## What you will do
Output the full listing exactly.

## Raw data
※

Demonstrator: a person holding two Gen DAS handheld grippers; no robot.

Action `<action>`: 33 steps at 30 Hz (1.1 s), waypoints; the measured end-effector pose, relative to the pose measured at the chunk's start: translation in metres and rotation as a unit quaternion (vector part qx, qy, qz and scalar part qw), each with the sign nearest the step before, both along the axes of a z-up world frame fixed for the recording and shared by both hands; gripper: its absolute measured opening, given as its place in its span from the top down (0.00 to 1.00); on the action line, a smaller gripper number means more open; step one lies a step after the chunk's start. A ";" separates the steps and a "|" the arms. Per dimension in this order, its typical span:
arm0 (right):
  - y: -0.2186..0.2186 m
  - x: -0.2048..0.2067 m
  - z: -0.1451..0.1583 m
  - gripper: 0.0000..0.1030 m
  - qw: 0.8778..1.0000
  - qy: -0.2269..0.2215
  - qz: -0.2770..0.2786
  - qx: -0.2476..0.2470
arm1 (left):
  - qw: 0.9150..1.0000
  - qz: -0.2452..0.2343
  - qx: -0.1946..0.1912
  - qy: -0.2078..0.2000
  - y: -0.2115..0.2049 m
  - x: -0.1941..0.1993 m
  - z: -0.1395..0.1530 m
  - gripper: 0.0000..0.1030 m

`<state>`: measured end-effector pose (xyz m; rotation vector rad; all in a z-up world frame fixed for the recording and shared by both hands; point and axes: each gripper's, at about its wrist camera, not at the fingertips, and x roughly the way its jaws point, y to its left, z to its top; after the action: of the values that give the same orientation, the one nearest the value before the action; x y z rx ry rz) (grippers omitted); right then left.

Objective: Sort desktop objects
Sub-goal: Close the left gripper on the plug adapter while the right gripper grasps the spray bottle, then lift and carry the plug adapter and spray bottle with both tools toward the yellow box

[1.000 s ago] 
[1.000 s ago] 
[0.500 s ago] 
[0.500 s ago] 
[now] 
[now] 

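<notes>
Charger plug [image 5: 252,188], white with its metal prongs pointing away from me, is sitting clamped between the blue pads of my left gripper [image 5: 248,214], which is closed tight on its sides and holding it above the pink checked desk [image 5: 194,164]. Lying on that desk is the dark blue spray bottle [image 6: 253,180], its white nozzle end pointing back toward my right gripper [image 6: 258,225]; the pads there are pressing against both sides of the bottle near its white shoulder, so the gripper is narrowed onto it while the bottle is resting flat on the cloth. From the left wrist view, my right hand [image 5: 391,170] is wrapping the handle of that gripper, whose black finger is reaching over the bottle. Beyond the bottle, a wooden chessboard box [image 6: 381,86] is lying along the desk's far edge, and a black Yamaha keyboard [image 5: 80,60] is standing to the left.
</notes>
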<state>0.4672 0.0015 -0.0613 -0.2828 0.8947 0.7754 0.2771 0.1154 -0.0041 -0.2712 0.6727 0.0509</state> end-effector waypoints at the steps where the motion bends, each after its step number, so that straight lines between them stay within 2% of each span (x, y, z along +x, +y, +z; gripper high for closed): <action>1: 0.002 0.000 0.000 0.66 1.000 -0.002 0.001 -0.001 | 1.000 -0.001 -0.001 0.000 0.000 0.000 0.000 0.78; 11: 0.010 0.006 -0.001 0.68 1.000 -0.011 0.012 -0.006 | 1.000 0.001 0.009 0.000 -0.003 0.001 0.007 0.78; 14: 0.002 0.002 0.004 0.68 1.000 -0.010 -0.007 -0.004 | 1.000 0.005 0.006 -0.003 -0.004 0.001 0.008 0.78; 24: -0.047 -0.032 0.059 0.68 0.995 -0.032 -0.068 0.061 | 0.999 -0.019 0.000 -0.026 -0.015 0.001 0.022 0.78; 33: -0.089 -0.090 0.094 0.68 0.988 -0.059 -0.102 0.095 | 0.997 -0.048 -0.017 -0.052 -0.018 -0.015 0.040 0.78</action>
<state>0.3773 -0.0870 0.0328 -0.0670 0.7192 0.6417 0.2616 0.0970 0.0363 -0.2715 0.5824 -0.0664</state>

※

## Response to this task
Demonstrator: a person holding two Gen DAS handheld grippers; no robot.

Action `<action>`: 33 steps at 30 Hz (1.1 s), waypoints; the measured end-effector pose, relative to the pose measured at the chunk's start: translation in metres and rotation as a unit quaternion (vector part qx, qy, qz and scalar part qw), each with the sign nearest the step before, both along the axes of a z-up world frame fixed for the recording and shared by both hands; gripper: its absolute measured opening, given as its place in its span from the top down (0.00 to 1.00); on the action line, a smaller gripper number means more open; step one lies a step after the chunk's start. A ";" separates the steps and a "|" the arms. Per dimension in this order, its typical span:
arm0 (right):
  - y: -0.2186..0.2186 m
  - x: -0.2048..0.2067 m
  - z: -0.1451..0.1583 m
  - gripper: 0.0000..0.1030 m
  - qw: 0.8778..1.0000
  - qy: -0.2269..0.2215
  - qz: -0.2770..0.2786
  - qx: -0.2476..0.2470
arm1 (left):
  - qw: 0.9150..1.0000
  - qz: -0.2452..0.2343
  - qx: -0.1946..0.1912
  - qy: -0.2078..0.2000
  - y: -0.2115..0.2049 m
  - x: -0.1941..0.1993 m
  - z: -0.1395..0.1530 m
  - gripper: 0.0000..0.1030 m

`<state>`: measured end-effector pose (xyz m; rotation vector rad; all in a z-up world frame fixed for the recording and shared by both hands; point and axes: each gripper's, at about its wrist camera, not at the fingertips, and x roughly the way its jaws point, y to its left, z to its top; after the action: of the values that give the same orientation, the one nearest the value before the action; x y z rx ry rz) (grippers omitted); right then left.

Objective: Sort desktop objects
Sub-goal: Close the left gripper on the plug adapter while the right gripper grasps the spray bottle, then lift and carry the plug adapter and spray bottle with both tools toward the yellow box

[1.000 s ago] 
[1.000 s ago] 
[0.500 s ago] 
[0.500 s ago] 
[now] 
[now] 

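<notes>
Charger plug [image 5: 252,188], white with its metal prongs pointing away from me, is sitting clamped between the blue pads of my left gripper [image 5: 248,214], which is closed tight on its sides and holding it above the pink checked desk [image 5: 194,164]. Lying on that desk is the dark blue spray bottle [image 6: 253,180], its white nozzle end pointing back toward my right gripper [image 6: 258,225]; the pads there are pressing against both sides of the bottle near its white shoulder, so the gripper is narrowed onto it while the bottle is resting flat on the cloth. From the left wrist view, my right hand [image 5: 391,170] is wrapping the handle of that gripper, whose black finger is reaching over the bottle. Beyond the bottle, a wooden chessboard box [image 6: 381,86] is lying along the desk's far edge, and a black Yamaha keyboard [image 5: 80,60] is standing to the left.
</notes>
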<state>0.4672 0.0015 -0.0613 -0.2828 0.8947 0.7754 0.2771 0.1154 -0.0041 -0.2712 0.6727 0.0509</state> end-effector waypoints at the steps where the motion bends, each after its step number, so that straight lines between them stay within 2% of each span (x, y, z along +x, +y, +z; gripper high for closed): <action>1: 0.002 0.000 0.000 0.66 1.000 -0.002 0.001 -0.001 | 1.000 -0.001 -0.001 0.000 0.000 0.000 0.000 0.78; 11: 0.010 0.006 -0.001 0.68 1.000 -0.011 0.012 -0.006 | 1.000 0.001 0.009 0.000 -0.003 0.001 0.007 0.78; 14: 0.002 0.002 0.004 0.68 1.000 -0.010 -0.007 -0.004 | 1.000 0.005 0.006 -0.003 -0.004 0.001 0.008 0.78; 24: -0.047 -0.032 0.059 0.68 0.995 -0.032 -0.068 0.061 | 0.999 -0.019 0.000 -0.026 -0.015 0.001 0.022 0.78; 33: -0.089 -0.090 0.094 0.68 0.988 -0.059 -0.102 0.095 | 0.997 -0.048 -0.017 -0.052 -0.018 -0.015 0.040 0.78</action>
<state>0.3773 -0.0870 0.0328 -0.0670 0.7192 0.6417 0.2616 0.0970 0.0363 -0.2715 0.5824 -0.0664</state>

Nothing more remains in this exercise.